Suppose you are modeling a target as a function of time and the measurements are taken in minute intervals. Maybe such a granular resolution is not necessary and you are more interested in seasonal or annual trends. You can convert the time measurements easily into months, seasons, or years, using date-time functions in the software. Should you now treat the converted values as continuous measurements or as categories of a factor?
When working with age variables we sometimes collect them into age groups. Age groups 0-9 years, 10-24 years, and 25-40 years are not evenly spaced and are no longer continuous. Age has been discretized into a factor variable. Other terms used for the process of discretizing continuous variables are binning and quantizing.

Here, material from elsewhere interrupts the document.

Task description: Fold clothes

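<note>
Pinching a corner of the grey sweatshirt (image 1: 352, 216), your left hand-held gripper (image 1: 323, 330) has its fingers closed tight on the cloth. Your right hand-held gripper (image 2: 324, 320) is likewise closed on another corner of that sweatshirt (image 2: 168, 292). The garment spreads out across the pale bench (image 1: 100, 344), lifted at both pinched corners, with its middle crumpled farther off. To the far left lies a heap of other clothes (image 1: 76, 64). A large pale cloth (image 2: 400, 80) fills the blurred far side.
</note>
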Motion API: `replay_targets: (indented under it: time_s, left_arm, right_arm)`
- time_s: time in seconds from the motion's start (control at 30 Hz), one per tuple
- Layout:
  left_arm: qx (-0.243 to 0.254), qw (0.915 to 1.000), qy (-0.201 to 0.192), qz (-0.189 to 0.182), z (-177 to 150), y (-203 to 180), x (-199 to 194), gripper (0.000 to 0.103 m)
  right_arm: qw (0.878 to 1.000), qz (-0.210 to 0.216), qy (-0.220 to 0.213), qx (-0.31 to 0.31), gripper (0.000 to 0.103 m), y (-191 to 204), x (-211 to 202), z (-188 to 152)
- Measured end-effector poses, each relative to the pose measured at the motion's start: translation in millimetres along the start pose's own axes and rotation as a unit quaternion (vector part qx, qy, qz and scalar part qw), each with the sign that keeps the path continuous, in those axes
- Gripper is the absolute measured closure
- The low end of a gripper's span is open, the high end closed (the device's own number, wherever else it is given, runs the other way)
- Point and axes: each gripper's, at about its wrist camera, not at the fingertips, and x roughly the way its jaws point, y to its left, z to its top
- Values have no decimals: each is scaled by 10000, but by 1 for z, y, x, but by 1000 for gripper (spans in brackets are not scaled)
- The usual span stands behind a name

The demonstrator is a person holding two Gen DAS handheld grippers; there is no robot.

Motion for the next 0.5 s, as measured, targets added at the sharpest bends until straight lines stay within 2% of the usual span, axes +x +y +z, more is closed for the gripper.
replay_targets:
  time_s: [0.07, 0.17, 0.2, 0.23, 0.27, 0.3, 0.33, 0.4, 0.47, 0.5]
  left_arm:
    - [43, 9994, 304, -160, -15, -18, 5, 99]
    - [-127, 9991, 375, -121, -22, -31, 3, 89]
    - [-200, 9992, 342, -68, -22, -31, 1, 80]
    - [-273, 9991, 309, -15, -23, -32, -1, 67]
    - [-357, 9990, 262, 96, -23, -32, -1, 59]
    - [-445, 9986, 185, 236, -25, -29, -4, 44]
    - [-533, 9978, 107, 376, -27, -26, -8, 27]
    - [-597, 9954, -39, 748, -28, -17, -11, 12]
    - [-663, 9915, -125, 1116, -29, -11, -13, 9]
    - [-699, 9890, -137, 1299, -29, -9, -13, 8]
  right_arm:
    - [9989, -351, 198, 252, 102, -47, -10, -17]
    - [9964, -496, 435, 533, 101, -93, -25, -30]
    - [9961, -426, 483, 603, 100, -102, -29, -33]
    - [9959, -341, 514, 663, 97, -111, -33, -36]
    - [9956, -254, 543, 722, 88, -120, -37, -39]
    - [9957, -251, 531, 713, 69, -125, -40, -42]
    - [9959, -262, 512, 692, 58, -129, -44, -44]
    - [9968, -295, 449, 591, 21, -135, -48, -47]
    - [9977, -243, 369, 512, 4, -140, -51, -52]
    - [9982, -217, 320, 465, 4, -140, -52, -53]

The advantage of using factors instead of the continuous values lies in the introduction of nonlinear relationships while maintaining interpretability. If you model age as a continuous variable, then \[
Y = \beta_0 + \beta_1 \text{age} + \cdots + \epsilon
\] implies a linear relationship between age and the target. Binning age into three groups, on the other hand, leads to the model \[
Y = \beta_0 + \beta_1\text{[Age=0-9]} + \beta_2\text{[Age=10-24]} + \beta_3\text{[Age=25-40]} + \cdots + \epsilon
\] This model allows for different effects in the age groups.

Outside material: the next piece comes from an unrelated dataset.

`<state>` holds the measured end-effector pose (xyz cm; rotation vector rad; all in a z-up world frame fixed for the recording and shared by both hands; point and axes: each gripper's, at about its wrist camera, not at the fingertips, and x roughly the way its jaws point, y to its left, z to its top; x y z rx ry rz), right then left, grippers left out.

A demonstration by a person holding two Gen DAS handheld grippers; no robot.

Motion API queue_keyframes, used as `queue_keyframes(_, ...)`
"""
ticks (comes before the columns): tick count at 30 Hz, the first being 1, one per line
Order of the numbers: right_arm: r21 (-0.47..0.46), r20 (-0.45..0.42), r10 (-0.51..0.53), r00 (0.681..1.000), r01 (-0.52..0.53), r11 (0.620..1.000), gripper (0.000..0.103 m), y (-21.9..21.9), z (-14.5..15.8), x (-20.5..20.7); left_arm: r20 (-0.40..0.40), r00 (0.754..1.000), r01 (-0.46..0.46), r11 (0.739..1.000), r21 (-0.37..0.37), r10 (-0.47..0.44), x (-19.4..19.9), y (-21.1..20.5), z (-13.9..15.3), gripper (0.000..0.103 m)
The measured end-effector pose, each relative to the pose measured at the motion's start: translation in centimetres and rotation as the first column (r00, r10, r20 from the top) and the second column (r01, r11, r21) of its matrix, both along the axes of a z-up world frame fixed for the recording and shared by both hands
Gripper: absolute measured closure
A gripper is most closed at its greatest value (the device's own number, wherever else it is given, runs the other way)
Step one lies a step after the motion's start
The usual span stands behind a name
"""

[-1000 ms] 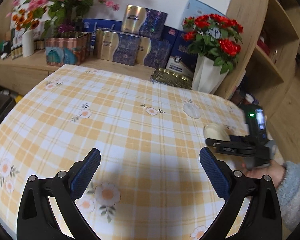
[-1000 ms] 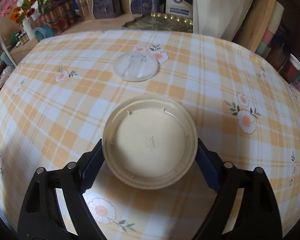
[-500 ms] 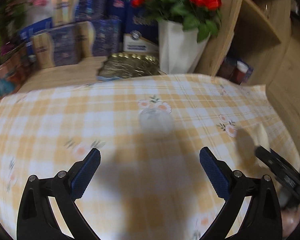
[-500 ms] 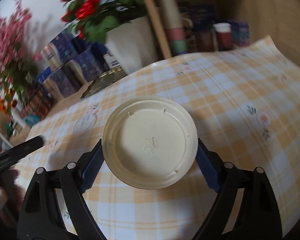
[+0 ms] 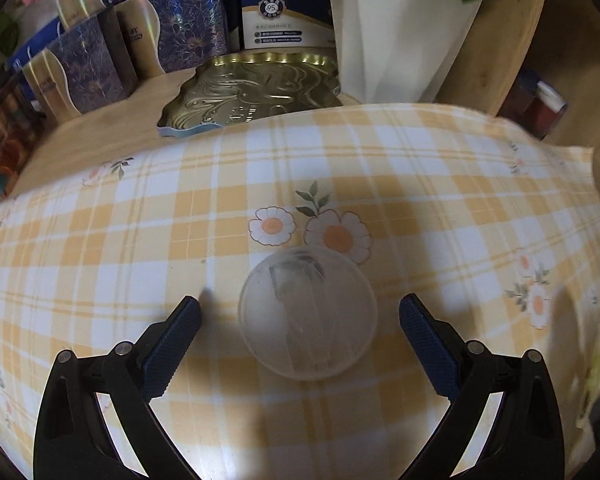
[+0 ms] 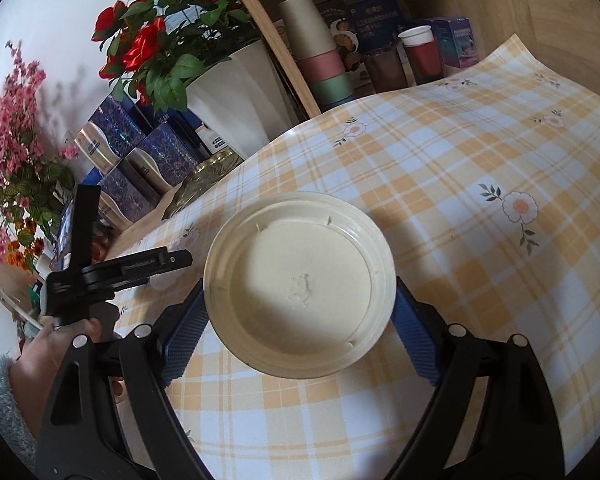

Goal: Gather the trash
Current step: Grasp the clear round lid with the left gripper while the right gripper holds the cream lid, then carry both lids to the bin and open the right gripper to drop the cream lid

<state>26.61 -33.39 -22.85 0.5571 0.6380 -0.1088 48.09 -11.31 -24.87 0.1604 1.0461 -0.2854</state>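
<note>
Now, in the left wrist view, the left gripper (image 5: 300,316) is hanging wide open around the clear lid (image 5: 308,312) lying on the bench (image 5: 100,240), fingers touching nothing; I'd be centring before squeezing. In the right wrist view, the right gripper (image 6: 300,312) is clamping the cream lid (image 6: 300,284), carrying it above the bench.

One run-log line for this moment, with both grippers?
left gripper: open around clear lid | right gripper: shut on cream lid
</note>
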Motion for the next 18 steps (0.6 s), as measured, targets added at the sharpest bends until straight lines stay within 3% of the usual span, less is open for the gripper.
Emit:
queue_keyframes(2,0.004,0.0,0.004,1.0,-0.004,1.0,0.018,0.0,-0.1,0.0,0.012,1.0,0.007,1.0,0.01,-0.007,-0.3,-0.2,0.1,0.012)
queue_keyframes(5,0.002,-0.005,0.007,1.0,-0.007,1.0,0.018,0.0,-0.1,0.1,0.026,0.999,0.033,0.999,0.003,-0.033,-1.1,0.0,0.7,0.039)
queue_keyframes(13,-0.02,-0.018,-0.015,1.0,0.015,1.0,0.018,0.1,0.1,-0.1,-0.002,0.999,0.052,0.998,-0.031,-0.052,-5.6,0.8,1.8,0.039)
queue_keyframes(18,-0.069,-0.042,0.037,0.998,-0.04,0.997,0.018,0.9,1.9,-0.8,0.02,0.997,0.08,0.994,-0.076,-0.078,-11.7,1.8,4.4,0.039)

The function KBinsDiscretizer in sklearn.preprocessing bins vectors and matrices of continuous variables using different encoding methods. encode='ordinal' returns a vector or matrix of integers identifying the bin a value belongs to. The default binning strategy (strategy='quantile') is to form bins that contain the same number of points.

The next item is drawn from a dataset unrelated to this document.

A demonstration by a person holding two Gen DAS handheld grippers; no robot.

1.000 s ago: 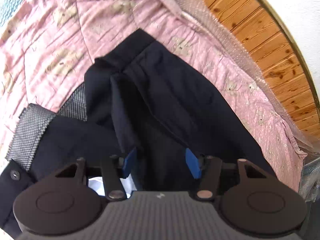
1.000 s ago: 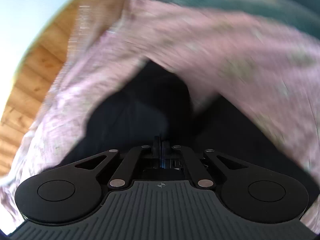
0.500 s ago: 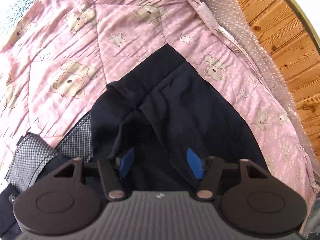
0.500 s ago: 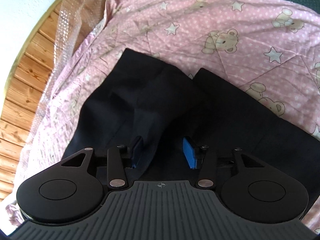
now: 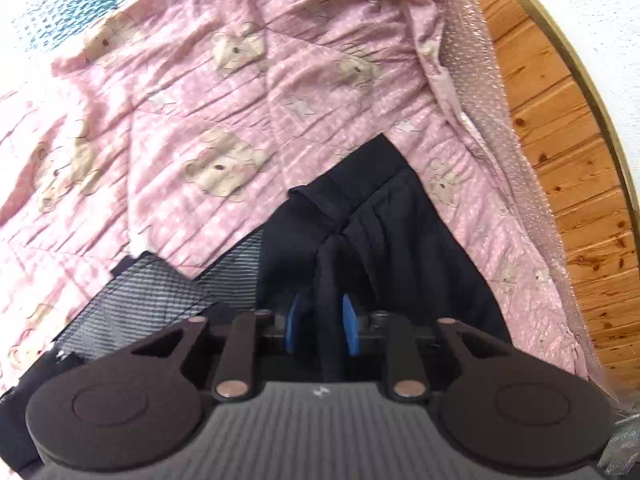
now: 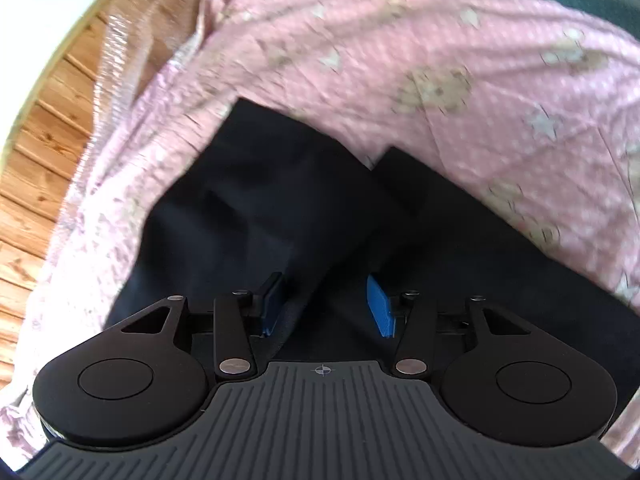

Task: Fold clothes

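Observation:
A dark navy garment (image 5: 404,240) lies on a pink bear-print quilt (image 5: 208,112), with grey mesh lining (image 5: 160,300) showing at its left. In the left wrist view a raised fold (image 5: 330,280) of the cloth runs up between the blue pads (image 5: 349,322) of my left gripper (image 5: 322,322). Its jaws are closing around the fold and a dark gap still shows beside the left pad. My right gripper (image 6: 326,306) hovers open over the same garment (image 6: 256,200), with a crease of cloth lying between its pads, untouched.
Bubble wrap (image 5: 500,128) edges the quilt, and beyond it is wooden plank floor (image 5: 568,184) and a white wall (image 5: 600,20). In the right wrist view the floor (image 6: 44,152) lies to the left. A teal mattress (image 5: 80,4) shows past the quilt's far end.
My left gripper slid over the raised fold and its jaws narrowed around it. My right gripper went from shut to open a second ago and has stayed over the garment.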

encode='onehot-dense returns a dense matrix of one-hot encoded variables. The following code uses the uniform binning strategy in which all bins have the same widths.
If the values of a variable are structured text in the sense that the values are a limited number of single character strings, the previous encoding methods apply. An example is names of U.S. states or cities, names of active ingredients, medications, places, and so on.
When text is unstructured, it can vary in length and content. How can we encode a sentence such as
The strength of a bureaucracy is measured by its ability to resist change.
The encoding itself is just one of possibly many steps in structuring unstructured data.
Parsing and tokenization breaks unstructured text into smaller units (tokens) for further analysis. A token can be a word, a punctuation symbol, an n-gram such as “Covid 19 pandemic”. Entity recognition finds named entities such as places, persons, businesses in text data. Feature extraction pulls relevant characteristics and attributes from text data and forms numeric columns from it. For example, feature extraction finds temperature or precipitation values in weather reports. Normalization transforms unstructured data into a standardized format, removes duplicates, applies consistent rules to spelling, capitalization, etc.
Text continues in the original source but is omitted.